Apesar de os fagócitos mamários terem origem sanguínea, estudos demonstraram que eles podem ter sua capacidade fagocítica comprometida, em relação àqueles presentes na circulação sanguínea, por conta da fagocitose da gordura e caseína (PAAPE et al., 2003) e da curta meia-vida, levando à redução do burst respiratório e morte por apoptose (MEHRZAD et al., 2001), entretanto pouco se sabe ainda sobre a atividade funcional dessas células na secreção colostral, uma vez que a obtenção celular é prejudicada pela presença abundante de debris, gordura, proteínas e partículas autofluorescentes (GOMES et al., 2014; MEGANCK et al., 2014), além da baixa viabilidade (GODDEN et al., 2012).

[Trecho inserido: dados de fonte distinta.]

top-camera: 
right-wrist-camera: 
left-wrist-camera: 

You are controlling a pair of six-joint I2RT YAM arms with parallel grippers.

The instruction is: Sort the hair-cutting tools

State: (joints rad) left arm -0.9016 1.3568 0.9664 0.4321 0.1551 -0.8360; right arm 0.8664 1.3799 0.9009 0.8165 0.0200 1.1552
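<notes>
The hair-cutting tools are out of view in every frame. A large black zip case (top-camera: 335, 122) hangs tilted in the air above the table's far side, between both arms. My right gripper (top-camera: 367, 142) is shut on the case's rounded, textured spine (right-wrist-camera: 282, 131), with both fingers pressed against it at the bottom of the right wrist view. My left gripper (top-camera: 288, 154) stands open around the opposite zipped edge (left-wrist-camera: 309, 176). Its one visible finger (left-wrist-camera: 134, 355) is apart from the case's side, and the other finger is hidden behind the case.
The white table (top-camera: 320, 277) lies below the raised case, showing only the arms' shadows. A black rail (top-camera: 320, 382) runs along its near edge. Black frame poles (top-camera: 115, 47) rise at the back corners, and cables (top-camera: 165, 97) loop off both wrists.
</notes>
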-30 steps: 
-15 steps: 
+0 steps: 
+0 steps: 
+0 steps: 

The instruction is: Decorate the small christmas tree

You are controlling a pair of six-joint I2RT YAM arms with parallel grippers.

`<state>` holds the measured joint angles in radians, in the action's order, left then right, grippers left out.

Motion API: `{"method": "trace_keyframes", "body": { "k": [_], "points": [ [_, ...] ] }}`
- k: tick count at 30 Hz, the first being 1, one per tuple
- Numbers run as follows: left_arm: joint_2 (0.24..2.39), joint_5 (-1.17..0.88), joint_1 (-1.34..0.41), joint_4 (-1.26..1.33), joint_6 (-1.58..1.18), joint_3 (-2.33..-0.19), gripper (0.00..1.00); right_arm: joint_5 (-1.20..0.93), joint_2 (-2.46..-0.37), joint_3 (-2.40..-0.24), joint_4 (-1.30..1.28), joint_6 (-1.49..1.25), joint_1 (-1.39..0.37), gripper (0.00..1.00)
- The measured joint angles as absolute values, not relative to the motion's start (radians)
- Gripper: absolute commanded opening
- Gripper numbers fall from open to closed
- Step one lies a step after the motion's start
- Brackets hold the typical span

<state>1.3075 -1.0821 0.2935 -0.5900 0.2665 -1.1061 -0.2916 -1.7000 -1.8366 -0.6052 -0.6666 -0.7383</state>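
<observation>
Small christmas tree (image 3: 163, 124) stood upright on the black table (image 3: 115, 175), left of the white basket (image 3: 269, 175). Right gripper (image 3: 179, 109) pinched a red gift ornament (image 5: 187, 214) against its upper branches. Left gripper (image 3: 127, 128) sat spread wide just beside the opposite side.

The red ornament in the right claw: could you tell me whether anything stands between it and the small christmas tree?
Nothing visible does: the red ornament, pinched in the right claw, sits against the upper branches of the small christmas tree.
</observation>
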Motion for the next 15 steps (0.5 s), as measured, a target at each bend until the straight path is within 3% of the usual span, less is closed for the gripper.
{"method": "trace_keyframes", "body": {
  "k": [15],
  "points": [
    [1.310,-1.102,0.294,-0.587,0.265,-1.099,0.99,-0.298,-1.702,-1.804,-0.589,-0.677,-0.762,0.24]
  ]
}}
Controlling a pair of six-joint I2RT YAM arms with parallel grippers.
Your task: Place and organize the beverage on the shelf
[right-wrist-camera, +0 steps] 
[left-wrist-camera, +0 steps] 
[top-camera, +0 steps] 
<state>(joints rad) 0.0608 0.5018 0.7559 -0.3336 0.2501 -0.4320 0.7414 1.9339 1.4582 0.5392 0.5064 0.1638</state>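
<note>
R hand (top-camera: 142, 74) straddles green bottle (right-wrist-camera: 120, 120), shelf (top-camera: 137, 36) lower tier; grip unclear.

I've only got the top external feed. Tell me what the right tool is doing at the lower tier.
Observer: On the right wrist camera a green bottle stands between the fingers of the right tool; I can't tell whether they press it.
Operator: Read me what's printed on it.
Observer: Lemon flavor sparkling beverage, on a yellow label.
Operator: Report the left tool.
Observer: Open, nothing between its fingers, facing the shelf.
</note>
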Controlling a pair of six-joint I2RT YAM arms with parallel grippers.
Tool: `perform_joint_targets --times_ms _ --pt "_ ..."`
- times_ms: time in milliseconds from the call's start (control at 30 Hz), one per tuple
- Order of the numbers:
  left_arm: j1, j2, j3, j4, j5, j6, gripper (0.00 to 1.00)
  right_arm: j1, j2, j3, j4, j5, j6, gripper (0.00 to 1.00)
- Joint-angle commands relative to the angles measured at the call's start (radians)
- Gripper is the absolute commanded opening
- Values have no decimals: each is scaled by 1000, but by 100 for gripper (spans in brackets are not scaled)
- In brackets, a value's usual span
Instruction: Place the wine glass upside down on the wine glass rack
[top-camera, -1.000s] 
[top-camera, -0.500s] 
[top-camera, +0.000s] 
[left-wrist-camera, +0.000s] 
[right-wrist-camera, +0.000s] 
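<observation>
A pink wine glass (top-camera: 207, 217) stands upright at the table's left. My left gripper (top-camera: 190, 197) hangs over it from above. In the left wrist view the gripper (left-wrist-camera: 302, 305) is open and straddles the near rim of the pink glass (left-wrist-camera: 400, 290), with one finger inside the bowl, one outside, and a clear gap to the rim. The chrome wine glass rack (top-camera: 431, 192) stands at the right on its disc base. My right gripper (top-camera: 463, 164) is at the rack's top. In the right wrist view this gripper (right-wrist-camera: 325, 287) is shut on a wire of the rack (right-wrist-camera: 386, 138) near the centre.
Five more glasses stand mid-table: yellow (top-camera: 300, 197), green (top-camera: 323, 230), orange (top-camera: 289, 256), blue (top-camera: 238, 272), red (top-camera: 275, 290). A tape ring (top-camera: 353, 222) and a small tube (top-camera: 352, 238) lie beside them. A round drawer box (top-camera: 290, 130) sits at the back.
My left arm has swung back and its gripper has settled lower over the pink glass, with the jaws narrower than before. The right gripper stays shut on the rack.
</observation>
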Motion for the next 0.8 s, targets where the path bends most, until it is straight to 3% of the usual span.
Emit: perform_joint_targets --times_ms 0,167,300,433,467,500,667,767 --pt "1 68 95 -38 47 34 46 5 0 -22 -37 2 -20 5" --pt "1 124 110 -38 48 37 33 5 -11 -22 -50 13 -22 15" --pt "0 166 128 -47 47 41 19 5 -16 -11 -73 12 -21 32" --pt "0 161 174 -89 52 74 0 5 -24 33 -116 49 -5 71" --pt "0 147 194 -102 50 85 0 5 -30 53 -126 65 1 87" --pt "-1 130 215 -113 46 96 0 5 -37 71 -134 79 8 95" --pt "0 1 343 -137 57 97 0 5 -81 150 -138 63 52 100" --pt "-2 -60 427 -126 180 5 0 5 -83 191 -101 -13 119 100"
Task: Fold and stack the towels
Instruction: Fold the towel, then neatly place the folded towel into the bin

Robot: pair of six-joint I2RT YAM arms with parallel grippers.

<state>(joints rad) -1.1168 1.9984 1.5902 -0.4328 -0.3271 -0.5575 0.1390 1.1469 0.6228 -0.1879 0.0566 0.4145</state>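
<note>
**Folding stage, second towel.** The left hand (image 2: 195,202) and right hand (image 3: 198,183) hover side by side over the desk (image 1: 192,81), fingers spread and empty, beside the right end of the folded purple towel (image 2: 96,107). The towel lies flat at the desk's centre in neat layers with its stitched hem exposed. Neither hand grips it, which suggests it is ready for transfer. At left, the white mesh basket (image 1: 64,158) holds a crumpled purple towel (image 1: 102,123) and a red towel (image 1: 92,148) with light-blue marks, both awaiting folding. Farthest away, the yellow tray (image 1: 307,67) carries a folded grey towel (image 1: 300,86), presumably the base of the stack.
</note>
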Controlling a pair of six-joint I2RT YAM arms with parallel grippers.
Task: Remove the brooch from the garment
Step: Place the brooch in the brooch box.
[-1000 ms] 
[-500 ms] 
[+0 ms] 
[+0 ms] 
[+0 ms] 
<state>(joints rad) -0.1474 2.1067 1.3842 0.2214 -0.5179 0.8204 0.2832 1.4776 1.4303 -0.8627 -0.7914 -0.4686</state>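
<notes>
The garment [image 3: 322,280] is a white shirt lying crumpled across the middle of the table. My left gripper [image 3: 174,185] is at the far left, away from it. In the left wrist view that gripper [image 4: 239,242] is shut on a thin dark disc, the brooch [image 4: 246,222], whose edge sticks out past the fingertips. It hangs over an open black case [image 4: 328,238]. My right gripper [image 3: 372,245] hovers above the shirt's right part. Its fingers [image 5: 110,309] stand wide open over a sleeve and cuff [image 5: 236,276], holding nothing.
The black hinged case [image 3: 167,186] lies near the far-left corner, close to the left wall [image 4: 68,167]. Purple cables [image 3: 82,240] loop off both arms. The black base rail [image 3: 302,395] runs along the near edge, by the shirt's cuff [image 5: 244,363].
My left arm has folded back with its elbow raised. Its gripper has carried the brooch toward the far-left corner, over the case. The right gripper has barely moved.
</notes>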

Dessa forma, considerando a susceptibilidade da glândula mamária aos coliformes no período periparto, associada à escassez de pesquisas envolvendo a atividade funcional das células do colostro bovino, este trabalho avaliou a fagocitose da bactéria E. coli pelos fagócitos do sangue e do colostro de vacas hígidas da raça Holandesa.

Para a pesquisa foram usadas 22 fêmeas bovinas hígidas da raça Holandesa, primíparas e multíparas (segunda a quarta lactação), acompanhadas na primeira ordenha pós-parto para a colheita das amostras de colostro. Inicialmente, ­realizaram-se a antissepsia com solução clorada e secagem dos tetos com papel toalha individual. Foram colhidas alíquotas de 400 mL de colostro por quarto mamário diluído em 400 mL de solução salina tamponada refrigerada (PBS). A segunda alíquota da secreção mamária foi obtida em frascos estéreis, após prévia limpeza e desinfecção dos tetos com álcool 70%.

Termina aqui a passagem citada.